Cognitive dissonance is the feeling of discomfort we have when faced with holding two or more conflicting thoughts, beliefs or emotions. Given the human desire to avoid mental discord, we have a strong motivation to rationalise conflicting thoughts away so that we are left with a harmonious, unified view.

The problem is that in order to reduce the dissonant feeling we can become biased to self-deception. We can be drawn into simplifying narratives or illusions or become guilty of rejecting valid but contrary viewpoints out of hand.

While the term ‘cognitive dissonance’ is modern, the principle behind it is reassuringly old. Aesop’s fable of the ‘The Fox and the Grapes’ is one of the earliest expressions of the desire to rationalise away two incompatible truths.
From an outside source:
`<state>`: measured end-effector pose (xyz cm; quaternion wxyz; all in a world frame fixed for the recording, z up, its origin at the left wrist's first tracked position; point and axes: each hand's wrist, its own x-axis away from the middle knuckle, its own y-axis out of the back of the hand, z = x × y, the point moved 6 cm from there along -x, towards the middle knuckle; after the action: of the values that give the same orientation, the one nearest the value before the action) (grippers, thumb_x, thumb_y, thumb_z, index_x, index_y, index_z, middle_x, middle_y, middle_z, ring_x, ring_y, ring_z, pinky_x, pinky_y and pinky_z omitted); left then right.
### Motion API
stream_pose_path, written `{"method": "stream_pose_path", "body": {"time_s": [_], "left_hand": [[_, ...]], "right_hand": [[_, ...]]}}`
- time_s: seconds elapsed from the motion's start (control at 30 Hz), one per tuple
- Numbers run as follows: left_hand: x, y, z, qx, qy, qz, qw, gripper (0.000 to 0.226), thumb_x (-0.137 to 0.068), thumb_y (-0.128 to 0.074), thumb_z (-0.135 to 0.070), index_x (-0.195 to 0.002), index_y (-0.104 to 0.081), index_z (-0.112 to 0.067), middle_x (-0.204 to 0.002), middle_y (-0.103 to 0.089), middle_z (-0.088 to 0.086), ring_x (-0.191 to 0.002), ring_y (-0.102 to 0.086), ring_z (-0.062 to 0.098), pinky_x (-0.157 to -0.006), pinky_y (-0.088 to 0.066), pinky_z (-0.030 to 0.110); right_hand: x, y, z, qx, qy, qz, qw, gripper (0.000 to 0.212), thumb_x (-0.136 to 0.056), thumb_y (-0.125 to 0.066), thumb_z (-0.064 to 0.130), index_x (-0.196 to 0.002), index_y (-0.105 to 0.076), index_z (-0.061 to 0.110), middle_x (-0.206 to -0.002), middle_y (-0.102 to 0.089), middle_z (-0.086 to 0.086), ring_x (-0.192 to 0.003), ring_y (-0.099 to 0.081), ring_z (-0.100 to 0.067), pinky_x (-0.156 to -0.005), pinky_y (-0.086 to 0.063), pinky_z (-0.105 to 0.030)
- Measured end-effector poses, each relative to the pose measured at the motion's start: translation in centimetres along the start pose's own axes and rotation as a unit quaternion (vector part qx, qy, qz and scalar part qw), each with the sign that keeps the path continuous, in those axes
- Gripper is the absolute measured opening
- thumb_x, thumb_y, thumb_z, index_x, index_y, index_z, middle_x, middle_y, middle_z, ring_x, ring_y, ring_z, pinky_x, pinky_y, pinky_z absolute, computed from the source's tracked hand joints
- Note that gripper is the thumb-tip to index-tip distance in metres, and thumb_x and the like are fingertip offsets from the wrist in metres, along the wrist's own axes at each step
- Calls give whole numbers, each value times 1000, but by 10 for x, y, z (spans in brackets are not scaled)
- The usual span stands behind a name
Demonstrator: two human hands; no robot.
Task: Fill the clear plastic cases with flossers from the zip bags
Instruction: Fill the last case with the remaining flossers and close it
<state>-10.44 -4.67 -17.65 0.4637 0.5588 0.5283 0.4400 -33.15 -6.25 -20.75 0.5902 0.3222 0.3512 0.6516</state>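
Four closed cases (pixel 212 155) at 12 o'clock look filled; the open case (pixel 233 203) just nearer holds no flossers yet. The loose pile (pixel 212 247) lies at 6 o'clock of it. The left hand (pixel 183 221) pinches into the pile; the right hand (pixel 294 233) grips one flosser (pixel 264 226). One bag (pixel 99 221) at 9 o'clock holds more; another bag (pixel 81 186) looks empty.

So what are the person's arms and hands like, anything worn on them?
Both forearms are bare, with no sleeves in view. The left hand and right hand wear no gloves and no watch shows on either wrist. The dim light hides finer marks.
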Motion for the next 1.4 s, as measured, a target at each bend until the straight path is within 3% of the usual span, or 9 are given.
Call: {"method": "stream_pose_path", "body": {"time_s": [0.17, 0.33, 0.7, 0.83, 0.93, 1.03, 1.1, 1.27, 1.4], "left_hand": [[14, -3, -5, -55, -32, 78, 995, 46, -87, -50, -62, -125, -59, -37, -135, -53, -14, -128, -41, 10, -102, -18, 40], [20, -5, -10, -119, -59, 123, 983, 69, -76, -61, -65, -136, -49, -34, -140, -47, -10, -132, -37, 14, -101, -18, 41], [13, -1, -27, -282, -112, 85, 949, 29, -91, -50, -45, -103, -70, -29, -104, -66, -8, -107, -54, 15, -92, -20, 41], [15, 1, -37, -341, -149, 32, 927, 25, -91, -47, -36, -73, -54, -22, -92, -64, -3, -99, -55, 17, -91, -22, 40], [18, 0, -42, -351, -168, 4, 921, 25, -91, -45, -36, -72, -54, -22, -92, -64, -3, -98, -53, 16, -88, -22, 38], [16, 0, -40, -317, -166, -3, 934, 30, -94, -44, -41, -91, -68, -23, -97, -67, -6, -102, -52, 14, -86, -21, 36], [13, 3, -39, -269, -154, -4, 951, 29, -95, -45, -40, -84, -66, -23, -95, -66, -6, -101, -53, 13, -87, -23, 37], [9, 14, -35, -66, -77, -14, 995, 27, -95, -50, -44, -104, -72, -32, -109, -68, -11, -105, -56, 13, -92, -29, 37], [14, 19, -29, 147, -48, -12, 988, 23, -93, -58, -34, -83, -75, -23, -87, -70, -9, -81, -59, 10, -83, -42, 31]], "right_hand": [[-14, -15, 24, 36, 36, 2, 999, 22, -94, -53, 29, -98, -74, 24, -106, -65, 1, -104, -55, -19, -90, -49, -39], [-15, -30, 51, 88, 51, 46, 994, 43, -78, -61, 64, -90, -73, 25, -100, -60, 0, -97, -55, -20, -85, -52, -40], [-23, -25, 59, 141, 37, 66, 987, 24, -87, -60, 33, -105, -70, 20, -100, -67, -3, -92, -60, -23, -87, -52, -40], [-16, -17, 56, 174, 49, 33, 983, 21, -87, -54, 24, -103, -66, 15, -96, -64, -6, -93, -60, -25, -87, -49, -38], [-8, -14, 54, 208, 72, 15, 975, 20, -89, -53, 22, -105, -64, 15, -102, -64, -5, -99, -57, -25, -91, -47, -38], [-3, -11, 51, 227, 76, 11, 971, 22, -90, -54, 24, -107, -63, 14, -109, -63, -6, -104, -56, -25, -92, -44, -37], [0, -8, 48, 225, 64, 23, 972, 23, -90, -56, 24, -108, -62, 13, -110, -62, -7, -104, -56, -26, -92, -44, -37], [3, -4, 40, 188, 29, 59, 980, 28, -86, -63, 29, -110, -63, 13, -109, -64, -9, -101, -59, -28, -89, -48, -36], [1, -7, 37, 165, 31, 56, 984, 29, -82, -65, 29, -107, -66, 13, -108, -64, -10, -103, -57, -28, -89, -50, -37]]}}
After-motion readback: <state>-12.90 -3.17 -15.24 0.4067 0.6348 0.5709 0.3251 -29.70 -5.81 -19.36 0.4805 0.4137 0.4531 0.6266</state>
When the fox realises he cannot reach the grapes high on the vine, he decides he does not want them after all – explaining the about-turn to himself with the new thought that they are probably sour anyway.

American psychologist, Leon Festinger took up the thread of this fable in the 1950s when he conducted several experiments that subsequently established him as the father of modern cognitive dissonance theory. He put forward two ideas: first that we are motivated to reduce dissonance in our thinking; second that we will actively avoid information which would increase dissonance.

Festinger conducted a famous experiment in which people were asked to perform a monotonous task (turning 48 square pegs in a board clockwise). Some were then asked to perform a favour for the experimenter by telling the next participant, who was actually a researcher, that the task was extremely enjoyable. Half of the subjects were given $1 for performing this favour, while the other half received $20. Dissonance was created by the fact the task was evidently very boring.

Festinger found that those paid $1 reported the task to be much more enjoyable than those paid $20. The only explanation for this was that those paid the smaller amount of $1 were forced to reduce dissonance by actually changing their opinions of the task so this could sit well with the fact they were reporting it as enjoyable.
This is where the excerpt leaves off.